Work task: Go through the entries below and pick out every line with "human".

Dataset extract:
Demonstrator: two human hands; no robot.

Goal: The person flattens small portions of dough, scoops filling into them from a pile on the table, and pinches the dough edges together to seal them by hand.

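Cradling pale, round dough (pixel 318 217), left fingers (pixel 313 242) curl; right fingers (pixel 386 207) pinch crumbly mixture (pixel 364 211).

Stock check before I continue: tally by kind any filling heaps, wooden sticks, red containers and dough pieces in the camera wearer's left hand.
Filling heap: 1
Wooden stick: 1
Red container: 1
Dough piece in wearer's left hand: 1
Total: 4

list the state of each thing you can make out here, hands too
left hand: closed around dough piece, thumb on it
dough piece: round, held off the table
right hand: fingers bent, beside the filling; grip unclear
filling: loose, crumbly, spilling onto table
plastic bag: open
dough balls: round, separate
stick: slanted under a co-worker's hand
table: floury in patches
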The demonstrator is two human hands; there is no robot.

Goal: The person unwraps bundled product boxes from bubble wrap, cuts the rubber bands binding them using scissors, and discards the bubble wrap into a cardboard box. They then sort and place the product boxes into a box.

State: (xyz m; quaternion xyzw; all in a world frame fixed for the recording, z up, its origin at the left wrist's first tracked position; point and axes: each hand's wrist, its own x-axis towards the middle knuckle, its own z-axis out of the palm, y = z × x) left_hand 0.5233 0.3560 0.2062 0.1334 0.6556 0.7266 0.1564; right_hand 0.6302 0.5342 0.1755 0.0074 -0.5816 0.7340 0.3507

Exercise result:
Demonstrator: two human hands; no robot.
The demonstrator is two human hands; there is no robot.

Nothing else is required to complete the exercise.